Feudalismo gerencial

Graeber cree que el problema es una versión del "feudalismo gerencial":

Las personas ricas y poderosas siempre se han rodeado de llamativos séquitos; no puedes ser realmente magnífico sin uno. En la corporación contemporánea, la acumulación del equivalente de los criados feudales a menudo se convierte en el principal principio de organización. El poder y el prestigio de los gerentes tienden a medirse por el número de personas que trabajan para ellos. Por lo general, se mantiene a los trabajadores de oficina, aunque literalmente no estén haciendo nada, para que no se vea afectado el prestigio de alguien. Esta es la verdadera razón de la explosión del personal administrativo en la educación superior. Si una universidad contrata a un nuevo rector o decano. Entonces, para asegurarse de que se siente apropiadamente impresionante y poderoso, el nuevo contratado debe contar con un pequeño ejército de lacayos. Se crean tres o cuatro posiciones -y solo entonces comienzan las negociaciones sobre lo que realmente harán.

Trabajos de cuidado y bullshitization

Su hipótesis es que la educación superior ha sido particularmente susceptible a la bullshitización porque la academia es un tipo de lugar de encuentro del sector de cuidados -definido en su sentido más amplio, como una ocupación que implica cuidar, fomentar o promover la salud, el bienestar o desarrollo de otros seres humanos- y del sector creativo. La creciente prevalencia de una perspectiva gerencial en estos dominios significa que sus profesionales están "obligados a pasar proporciones cada vez mayores de su tiempo pretendiendo cuantificar lo no cuantificable".

La escena es en una oficina de la universidad pública, el número de administrativos es el doble que el académico, realizando funciones irrelevantes al quehacer académico: portero, mensajero, telefonista, secretarias y asistentes de dirección. Una reorganización seguramente reduciría a la mitad el personal de apoyo necesario.

Servicios y administración: "trabajos de mierda"

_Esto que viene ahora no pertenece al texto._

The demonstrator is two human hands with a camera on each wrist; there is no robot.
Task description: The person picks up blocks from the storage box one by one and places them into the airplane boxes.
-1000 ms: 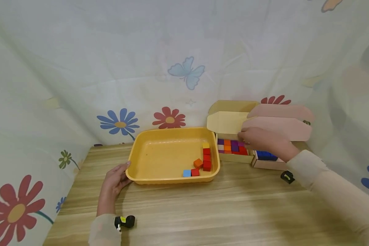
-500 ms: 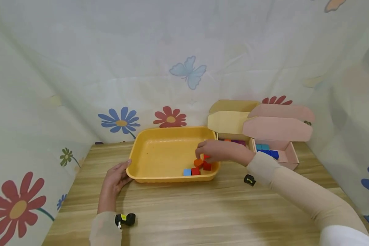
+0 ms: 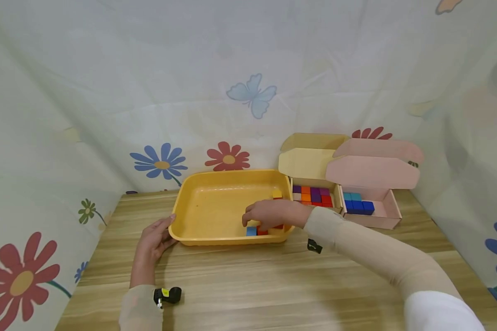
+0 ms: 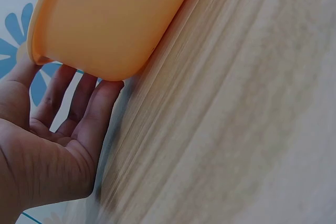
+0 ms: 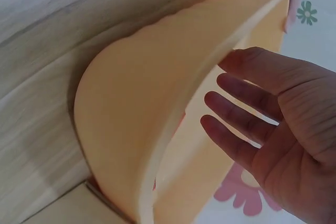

Graeber considera que estos trabajos en el sector servicios y administrativos son 'trabajos de mierda', un término conciso que enfatiza su aparente sin sentido. Observa que la expansión de empleos en estos dos sectores ocurrió junto con la eliminación de empleos productivos, en los que los trabajadores interactuaban con el mundo y hacían cosas tangibles (aunque a veces virtuales). La mayoría de los trabajadores restantes solo pasan una fracción de su tiempo haciendo el trabajo por el que creen fueron originalmente contratados; se gasta más tiempo realizando tareas “de mierda” moral y políticamente desalentadoras. Solo una pequeña fracción de este resto todavía tiene el tipo de empleo que muchos de los últimos creyeron que inicialmente estaban entrando.

Fuentes
Graeber David (2018) Are You in a BS Job? In Academe, You’re Hardly Alone

Graeber David (2017) Bullshit Jobs. A theory. Simon & Schuster. 333 pp.